An exact transcription of the data below is needed.

* * * *

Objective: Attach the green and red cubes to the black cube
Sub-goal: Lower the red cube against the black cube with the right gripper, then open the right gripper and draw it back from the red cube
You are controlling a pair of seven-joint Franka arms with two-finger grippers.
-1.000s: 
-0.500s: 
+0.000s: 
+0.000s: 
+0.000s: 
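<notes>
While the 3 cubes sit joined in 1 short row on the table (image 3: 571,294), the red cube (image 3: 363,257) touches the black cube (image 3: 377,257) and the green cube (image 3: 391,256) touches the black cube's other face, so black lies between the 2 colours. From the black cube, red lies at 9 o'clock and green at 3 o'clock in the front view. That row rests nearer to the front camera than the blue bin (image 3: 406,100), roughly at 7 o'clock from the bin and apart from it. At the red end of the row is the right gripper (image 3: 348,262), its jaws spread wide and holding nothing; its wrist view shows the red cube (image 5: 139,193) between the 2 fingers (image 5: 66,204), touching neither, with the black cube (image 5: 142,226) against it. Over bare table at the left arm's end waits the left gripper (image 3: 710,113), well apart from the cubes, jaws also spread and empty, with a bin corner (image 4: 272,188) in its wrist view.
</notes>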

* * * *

## Result of this task
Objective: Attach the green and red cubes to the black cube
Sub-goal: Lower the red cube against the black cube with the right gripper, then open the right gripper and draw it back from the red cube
You are controlling a pair of seven-joint Franka arms with two-finger grippers.
-1.000s: 
-0.500s: 
+0.000s: 
+0.000s: 
+0.000s: 
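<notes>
While the 3 cubes sit joined in 1 short row on the table (image 3: 571,294), the red cube (image 3: 363,257) touches the black cube (image 3: 377,257) and the green cube (image 3: 391,256) touches the black cube's other face, so black lies between the 2 colours. From the black cube, red lies at 9 o'clock and green at 3 o'clock in the front view. That row rests nearer to the front camera than the blue bin (image 3: 406,100), roughly at 7 o'clock from the bin and apart from it. At the red end of the row is the right gripper (image 3: 348,262), its jaws spread wide and holding nothing; its wrist view shows the red cube (image 5: 139,193) between the 2 fingers (image 5: 66,204), touching neither, with the black cube (image 5: 142,226) against it. Over bare table at the left arm's end waits the left gripper (image 3: 710,113), well apart from the cubes, jaws also spread and empty, with a bin corner (image 4: 272,188) in its wrist view.
</notes>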

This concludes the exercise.